The gene-environment interaction has been called epigenetics and is an aspect that has been gaining importance in recent years, especially in the field of health. and it is an aspect that has been gaining importance in recent years, especially in the field of health. Being able to influence what a person has inherited genetically was apparently not as impossible as previously thought.
This finding completely contradicts the advocates of genetic determinism because, while they are right that genes will still be in each and every cell of an individual, the environment influences whether they are activated or not, the environment influences whether or not they will be activated and cause the person to behave in a particular way or suffer from a particular disease..
One demonstration of this has been the discovery of the phenomenon of methylation, in which, either by having a particular type of diet, or by living in an environment where the air is cleaner or more polluted, certain genes are modified by the incorporation of a methyl group, without the need for genetic engineering.
Thus, genetic material makes us have a tendency to manifest a particular type of cancer, have a particular type of personality or be physically slender, to give a few examples, but it does not limit you to be that. Between 10 and 15% of human diseases are hereditary, in the rest it is possible to modulate their effects by carrying out healthy habits.

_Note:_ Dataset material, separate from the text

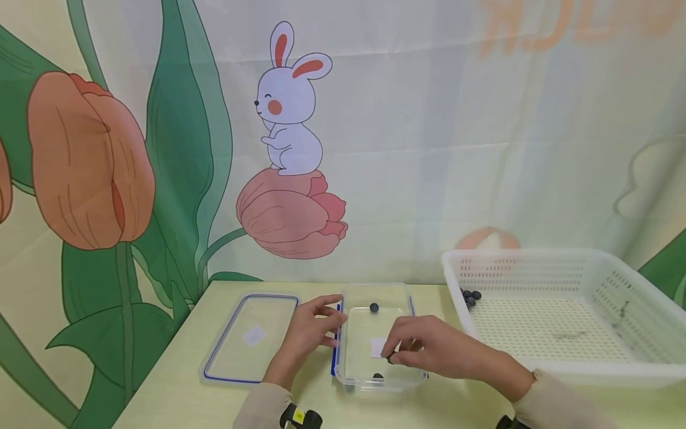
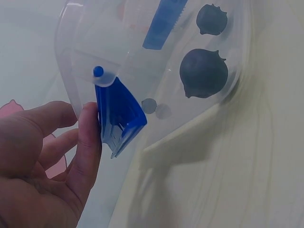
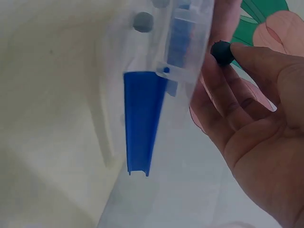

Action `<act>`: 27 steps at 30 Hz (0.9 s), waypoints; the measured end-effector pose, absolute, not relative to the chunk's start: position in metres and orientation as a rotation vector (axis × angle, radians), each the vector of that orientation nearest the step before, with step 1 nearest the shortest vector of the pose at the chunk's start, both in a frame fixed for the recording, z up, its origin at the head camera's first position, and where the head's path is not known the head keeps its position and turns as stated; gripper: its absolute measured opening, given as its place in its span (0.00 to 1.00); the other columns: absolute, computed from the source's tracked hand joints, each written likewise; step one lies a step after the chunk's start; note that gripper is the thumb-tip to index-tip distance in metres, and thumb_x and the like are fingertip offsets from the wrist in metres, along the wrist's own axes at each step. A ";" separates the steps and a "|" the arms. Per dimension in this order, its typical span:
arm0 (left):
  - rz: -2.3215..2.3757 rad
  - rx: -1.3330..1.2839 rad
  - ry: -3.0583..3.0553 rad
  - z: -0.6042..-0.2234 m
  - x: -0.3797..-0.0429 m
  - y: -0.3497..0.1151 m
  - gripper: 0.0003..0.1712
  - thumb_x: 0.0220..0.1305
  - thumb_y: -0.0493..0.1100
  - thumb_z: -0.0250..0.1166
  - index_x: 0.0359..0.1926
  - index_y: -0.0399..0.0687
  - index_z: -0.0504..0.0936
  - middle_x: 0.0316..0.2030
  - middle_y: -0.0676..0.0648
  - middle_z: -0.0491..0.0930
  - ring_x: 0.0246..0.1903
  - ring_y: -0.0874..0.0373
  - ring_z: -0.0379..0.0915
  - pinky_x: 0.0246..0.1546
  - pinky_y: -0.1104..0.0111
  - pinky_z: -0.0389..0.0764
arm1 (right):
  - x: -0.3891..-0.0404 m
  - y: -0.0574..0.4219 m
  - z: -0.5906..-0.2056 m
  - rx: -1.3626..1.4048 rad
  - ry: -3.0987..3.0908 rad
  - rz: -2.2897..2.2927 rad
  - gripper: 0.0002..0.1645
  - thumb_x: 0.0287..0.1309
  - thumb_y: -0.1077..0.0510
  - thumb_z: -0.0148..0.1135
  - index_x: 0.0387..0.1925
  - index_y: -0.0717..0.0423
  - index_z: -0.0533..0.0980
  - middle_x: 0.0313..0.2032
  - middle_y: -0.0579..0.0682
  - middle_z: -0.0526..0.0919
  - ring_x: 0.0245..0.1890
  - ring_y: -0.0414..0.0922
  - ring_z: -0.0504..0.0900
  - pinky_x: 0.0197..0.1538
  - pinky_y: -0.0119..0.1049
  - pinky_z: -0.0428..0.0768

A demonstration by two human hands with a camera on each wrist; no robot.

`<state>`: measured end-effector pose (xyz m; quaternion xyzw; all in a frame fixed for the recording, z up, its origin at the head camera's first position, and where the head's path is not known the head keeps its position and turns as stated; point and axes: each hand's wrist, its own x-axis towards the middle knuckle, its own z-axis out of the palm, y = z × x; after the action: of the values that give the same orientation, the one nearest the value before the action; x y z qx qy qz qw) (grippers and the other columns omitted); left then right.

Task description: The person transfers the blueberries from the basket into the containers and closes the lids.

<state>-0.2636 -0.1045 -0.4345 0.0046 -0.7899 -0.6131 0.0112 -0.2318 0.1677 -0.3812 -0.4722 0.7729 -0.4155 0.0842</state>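
Note:
A clear plastic food container (image 1: 356, 351) with blue side clips stands on the table. My left hand (image 1: 313, 325) holds its left wall by the rim, fingers beside the lowered blue clip (image 2: 118, 114). Over the container, my right hand (image 1: 429, 345) pinches a blueberry (image 3: 222, 52) between thumb and fingertips. Inside, one blueberry (image 1: 374, 308) lies toward the far end and another blueberry (image 1: 377, 378) at the near end. Through the clear wall, the left wrist view shows a large-looking blueberry (image 2: 204, 73) close to the camera.
To the left lies the clear lid (image 1: 225, 351) with a blue seal. A white perforated basket (image 1: 536, 339) stands at the right, several blueberries (image 1: 471, 297) in its far left corner. A printed curtain (image 1: 386, 179) hangs behind the table (image 1: 171, 363).

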 end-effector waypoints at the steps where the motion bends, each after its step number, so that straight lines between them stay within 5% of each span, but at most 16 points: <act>1: -1.911 0.013 -2.464 -0.434 -0.264 -0.104 0.27 0.69 0.39 0.72 0.68 0.48 0.82 0.45 0.43 0.82 0.36 0.53 0.84 0.31 0.64 0.90 | -0.231 0.167 -0.383 -1.411 2.304 -1.221 0.07 0.72 0.63 0.67 0.44 0.49 0.87 0.43 0.44 0.86 0.41 0.38 0.85 0.48 0.37 0.89; 12: -1.913 0.007 -2.457 -0.434 -0.263 -0.104 0.27 0.69 0.38 0.72 0.68 0.46 0.82 0.44 0.43 0.82 0.35 0.53 0.84 0.30 0.64 0.90 | -0.229 0.159 -0.388 -1.546 2.365 -1.042 0.06 0.69 0.66 0.69 0.44 0.56 0.87 0.41 0.44 0.86 0.36 0.36 0.89 0.48 0.31 0.87; 27: -1.925 0.012 -2.458 -0.433 -0.263 -0.105 0.27 0.69 0.39 0.72 0.68 0.47 0.82 0.44 0.43 0.82 0.35 0.53 0.83 0.30 0.64 0.90 | -0.230 0.182 -0.340 -1.574 2.504 -0.925 0.08 0.70 0.63 0.69 0.47 0.48 0.86 0.45 0.38 0.84 0.40 0.33 0.85 0.45 0.33 0.87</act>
<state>-0.2626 -0.1046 -0.4334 0.0039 -0.7872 -0.6166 0.0096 -0.2299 0.1824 -0.3397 -0.5078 0.8078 -0.2985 0.0212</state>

It could be said that nowadays, in the field of hereditary and genomic science, the idea that half of what we are like is determined by the 25,000 genes that each one of us possesses, while the other half is determined by our social, dietary and climatic environment.
Bibliographical references:
- Esteller-Badosa, M. (2017) I am not my DNA. The origin of diseases and how to prevent them. RBA LIBROS. Spain.
- Velázquez-Jordana, J. l. (2009). Freedom and genetic determinism. Praxis filosófica, 29, 7-16.